I'm curious to see how many of you engage in thermal testing. For a long time thermal testing was something I couldn't do, since I work remote and don't have access to a local Avnet facility that may have that capability. After several years of lobbying however, I was finally able to get approval for a "bench top" thermal chamber to put in my garage. Even though it took some convincing up front, all it took was one end of life component replacement that needed validation to more than pay for the investment in the chamber.
I was able to outfit my garage with a basic thermal test environment for about $9k. Not a trivial amount to spend on equipment, however if you compare that to the hiring of an external resource to do testing more than likely you will quickly see that the equipment cost pays for itself quickly and then becomes a valuable resource moving forward. All in all I had to put in a dedicated 20A circuit to my main breaker box, pick up an external thermocouple reader and outfit a low end laptop with some basic communication capability to communicate with units under test in the chamber.
With this basic setup I can do quite a bit. I can use the laptop to run test scripts, repetitive startup testing at temperature extremes, log component temperatures while under test at temperature extremes, etc. As needs grow I have the ability to possibly add a data logger or automated test software.
The external thermocouple is nice as when you set the chamber temperature, without it you are basically relying on the readout to be accurate. In my experiences so far, I find the chamber to be about 2C "low" at the extremes. Meaning if I set it to -40C the thermocouple reads -38C and at 85C it reads about 83C. Setting the temperature 2 degrees more extreme than my desired temp consistently measures what I expect. The other nice thing about the thermocouple reader is that it is a 4 channel device. Meaning I can crazy glue probes down to heatsinks or critical parts and read their temperatures as well from the meter. Yes I could use a multimeter with multiple probes and just plug them in one by one to read them, but that's no fun. Besides these readers are pretty inexpensive and help demonstrate how in an automated setup a datalogger that could read and store these measurements over different test criteria could be valuable.
I'm pushing very hard right now on promoting thermal relief solutions at Avnet. We are working towards offering more products and support in this growing area of need. As I work with partners to design new heatsinks and applications it will be very valuable for me to be able to use my chamber to do validation closer to the product limits than a simple open air, ambient bench top setup. I've already used this setup to aid in the prototype testing of a couple of different heatsink solutions around our products. It definitely helps me feel more confident in the solutions we provide and promote. You will see me leverage this equipment in my future blogs about various products and technologies.
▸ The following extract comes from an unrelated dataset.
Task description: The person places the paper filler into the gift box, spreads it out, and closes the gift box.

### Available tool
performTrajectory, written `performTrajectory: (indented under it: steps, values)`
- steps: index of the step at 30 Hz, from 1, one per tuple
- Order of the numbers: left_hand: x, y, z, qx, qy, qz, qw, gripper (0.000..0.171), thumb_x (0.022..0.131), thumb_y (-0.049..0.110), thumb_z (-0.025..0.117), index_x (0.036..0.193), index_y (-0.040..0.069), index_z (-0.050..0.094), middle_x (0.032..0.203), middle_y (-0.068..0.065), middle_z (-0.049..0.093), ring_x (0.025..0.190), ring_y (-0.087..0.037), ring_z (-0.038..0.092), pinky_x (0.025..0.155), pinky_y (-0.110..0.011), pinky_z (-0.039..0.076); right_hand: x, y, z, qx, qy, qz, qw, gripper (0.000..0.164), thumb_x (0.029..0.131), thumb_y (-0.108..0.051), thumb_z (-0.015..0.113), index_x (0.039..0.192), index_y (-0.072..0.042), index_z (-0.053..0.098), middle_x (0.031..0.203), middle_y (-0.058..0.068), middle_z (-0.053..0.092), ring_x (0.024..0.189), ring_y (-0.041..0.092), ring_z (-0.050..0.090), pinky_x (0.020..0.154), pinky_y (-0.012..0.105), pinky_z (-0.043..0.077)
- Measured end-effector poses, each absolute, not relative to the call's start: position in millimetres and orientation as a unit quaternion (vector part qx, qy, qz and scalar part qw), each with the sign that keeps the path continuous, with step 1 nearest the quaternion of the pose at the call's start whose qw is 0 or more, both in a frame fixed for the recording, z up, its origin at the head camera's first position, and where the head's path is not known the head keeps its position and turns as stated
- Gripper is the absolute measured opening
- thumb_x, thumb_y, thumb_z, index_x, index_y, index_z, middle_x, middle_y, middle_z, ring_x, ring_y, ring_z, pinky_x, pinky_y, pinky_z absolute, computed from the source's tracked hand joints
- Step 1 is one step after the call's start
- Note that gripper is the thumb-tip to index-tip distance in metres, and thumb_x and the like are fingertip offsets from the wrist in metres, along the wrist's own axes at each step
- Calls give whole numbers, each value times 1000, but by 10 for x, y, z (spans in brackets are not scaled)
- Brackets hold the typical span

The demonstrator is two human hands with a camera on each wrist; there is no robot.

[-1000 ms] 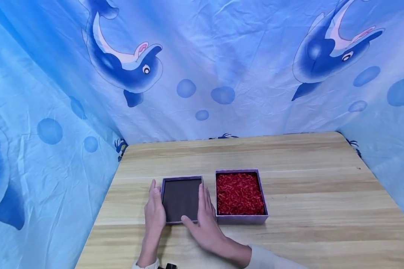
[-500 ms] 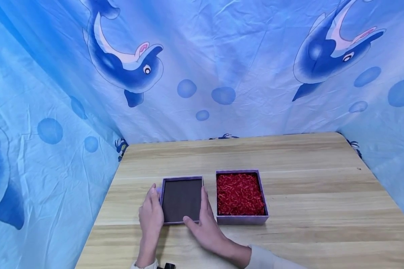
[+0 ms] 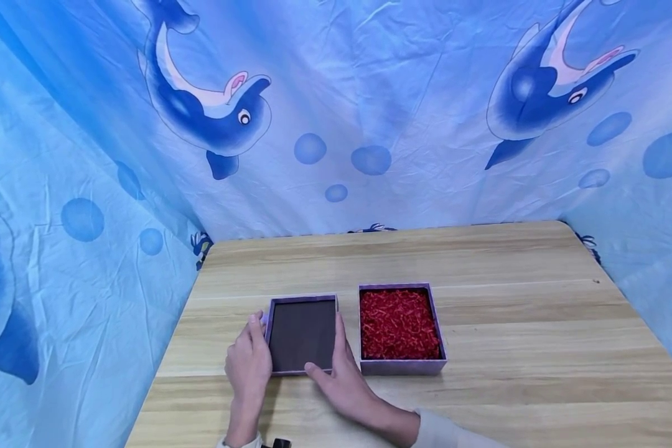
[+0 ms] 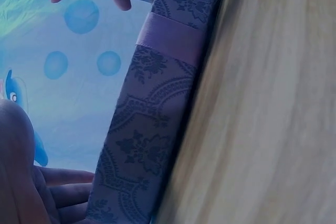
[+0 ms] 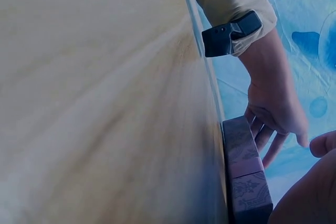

If anyone else out there has some cool thermal test environments set up I'd love to hear about them. Any tricks or best practices you'd like to share? I'd love to hear feedback in the comments. One thing I remember learning was how quickly the temperature would rise on my product when you turned off the chamber power at 85C. The airflow inside the chamber effectively equalized the temperature, which eliminated hotspots. When you turned off the chamber there were parts of the board that would instantly start climbing. That led me to using cardboard boxes to enclose units under test to eliminate "unintentional" airflow from affecting the test.